Secondary Market Watch Sales to Exceed New Models Within a Decade
High demand for Rolex, Patek Philippe and Audemars Piguet driving growth
According to a new industry report, watch sales on the secondary market will exceed those of new models within 10 years, especially due to high demand for Rolex, Patek Philippe and Audemars Piguet, which together form 55% of the entire resale market. According to LuxeConsult, a Swiss-based analysis and consulting firm, the secondary market will reach a sales volume of 79 billion euros ($85 billion) in 2033, more than triple the 25 billion euros sold in 2022. According to this analysis conducted with the help of Morgan Stanley, the value of used watch sales increased by 20% in 2022, 8 percentage points more than the market for new watches, which exceeded 50 billion euros. Despite the period of economic recession and the general slump in the watch market, LuxeConsult expects secondary market sales to increase by only 3% in 2023, 10% in 2024, and from 2025 to 2033 to record an average annual growth rate of 12%. In contrast, sales of new watches would be limited to an average rate of 4%. LuxeConsult's is a very optimistic estimate. In fact, another recent report by Deloitte estimated absolute growth in the secondary market of 75% by 2030, worth $30 billion.

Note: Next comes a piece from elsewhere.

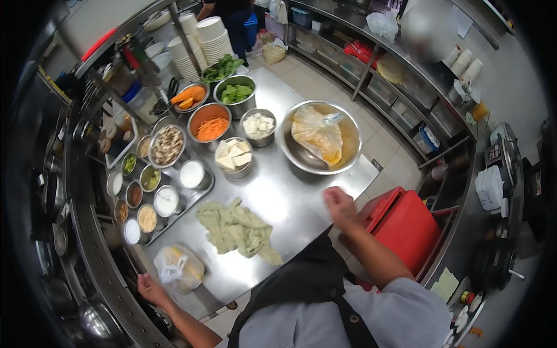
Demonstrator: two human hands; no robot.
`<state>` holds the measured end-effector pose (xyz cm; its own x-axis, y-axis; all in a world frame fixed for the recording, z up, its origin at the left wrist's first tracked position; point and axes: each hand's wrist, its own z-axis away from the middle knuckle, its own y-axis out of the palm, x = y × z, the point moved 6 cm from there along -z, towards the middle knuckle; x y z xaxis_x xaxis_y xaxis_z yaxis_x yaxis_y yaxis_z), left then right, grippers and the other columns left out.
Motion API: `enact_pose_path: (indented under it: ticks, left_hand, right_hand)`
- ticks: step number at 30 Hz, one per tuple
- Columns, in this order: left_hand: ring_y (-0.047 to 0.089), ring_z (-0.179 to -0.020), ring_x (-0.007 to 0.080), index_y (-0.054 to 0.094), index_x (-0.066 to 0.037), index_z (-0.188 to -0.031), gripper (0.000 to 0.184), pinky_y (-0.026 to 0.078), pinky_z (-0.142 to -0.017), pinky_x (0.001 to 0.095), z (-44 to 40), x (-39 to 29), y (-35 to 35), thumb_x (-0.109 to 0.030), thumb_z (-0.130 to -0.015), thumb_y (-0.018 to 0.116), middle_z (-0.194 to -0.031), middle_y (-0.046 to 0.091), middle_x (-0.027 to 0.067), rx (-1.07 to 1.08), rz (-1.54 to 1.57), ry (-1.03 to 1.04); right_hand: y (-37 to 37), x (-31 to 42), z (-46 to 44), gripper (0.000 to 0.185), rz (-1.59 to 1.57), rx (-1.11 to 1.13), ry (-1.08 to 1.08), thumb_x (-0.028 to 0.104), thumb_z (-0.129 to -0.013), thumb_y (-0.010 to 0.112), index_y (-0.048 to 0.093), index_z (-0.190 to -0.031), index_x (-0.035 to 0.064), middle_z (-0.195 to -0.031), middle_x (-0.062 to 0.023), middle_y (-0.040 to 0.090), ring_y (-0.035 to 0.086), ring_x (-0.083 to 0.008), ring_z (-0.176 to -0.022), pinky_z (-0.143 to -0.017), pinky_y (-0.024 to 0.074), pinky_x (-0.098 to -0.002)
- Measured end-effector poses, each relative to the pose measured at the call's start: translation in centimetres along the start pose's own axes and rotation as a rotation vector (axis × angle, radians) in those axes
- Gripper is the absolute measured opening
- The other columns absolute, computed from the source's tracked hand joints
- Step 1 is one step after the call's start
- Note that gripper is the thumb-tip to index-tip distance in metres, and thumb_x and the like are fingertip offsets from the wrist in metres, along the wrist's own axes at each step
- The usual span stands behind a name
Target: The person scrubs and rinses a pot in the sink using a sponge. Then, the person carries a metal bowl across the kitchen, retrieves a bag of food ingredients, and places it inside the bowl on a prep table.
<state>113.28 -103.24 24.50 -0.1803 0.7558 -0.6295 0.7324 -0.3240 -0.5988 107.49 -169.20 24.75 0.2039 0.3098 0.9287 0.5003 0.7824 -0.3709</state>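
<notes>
My left hand is at the counter's left edge, its fingers pinched together; what is between them is too small to tell. Beside it lies a tied clear plastic bag with a yellowish container inside. My right hand is loosely curled above the counter's right side, slightly blurred, with nothing visible in it. Beyond it stands a large steel bowl holding a tied bag of orange-yellow food. A crumpled green cloth lies on the steel counter between my hands.
Bowls of carrot strips, white cubes, leafy greens and mushrooms stand at the back left, with several small pots. A red bin is at the right. Another person stands at the far end.
</notes>
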Motion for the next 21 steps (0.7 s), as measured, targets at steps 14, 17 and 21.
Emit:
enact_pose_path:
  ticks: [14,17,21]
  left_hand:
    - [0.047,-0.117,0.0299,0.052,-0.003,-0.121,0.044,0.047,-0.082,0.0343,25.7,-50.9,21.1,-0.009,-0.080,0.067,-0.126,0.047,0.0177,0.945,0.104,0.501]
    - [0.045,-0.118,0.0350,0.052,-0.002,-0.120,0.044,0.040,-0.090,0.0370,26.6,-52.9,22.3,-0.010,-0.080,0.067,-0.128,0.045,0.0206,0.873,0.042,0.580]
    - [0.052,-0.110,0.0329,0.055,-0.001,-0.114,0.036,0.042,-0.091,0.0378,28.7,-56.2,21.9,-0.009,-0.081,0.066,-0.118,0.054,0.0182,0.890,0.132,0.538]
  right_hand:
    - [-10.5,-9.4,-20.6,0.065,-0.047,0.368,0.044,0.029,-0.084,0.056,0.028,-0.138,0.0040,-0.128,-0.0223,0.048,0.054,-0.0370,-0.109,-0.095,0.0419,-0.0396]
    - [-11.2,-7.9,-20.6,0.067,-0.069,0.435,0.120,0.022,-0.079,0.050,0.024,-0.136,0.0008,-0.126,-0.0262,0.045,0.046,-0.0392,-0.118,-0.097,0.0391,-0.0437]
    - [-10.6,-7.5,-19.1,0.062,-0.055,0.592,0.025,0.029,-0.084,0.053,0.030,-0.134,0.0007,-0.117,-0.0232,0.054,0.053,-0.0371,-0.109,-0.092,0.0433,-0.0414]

This scenario is very similar to that described by another report conducted by the Boston Consulting Group (BCG) with the support of pre-owned luxury watch leader WatchBox, for which the watch market will be worth more than $100 billion by 2026.
According to the analysis conducted on the 2022 data, the performance of the retail sale of new watches was estimated by BCG to be worth $55 billion, plus the estimated value of the used watch market of $24 billion, for a total value of $79 billion. Based on these values, BCG forecasts that from 2023 to 2026 the market for new watches will grow by 7%, valuing retail sales at $66 billion in 2026, a smaller percentage than the secondary market, for which the forecast stands at 9%. All this would coincide with increase in the value of the overall market by 50% from 2019, the last year before the pandemic, which translates into optimistic growth expectations for the entire industry despite the price drop in secondary market and the continued downward pressure on prices.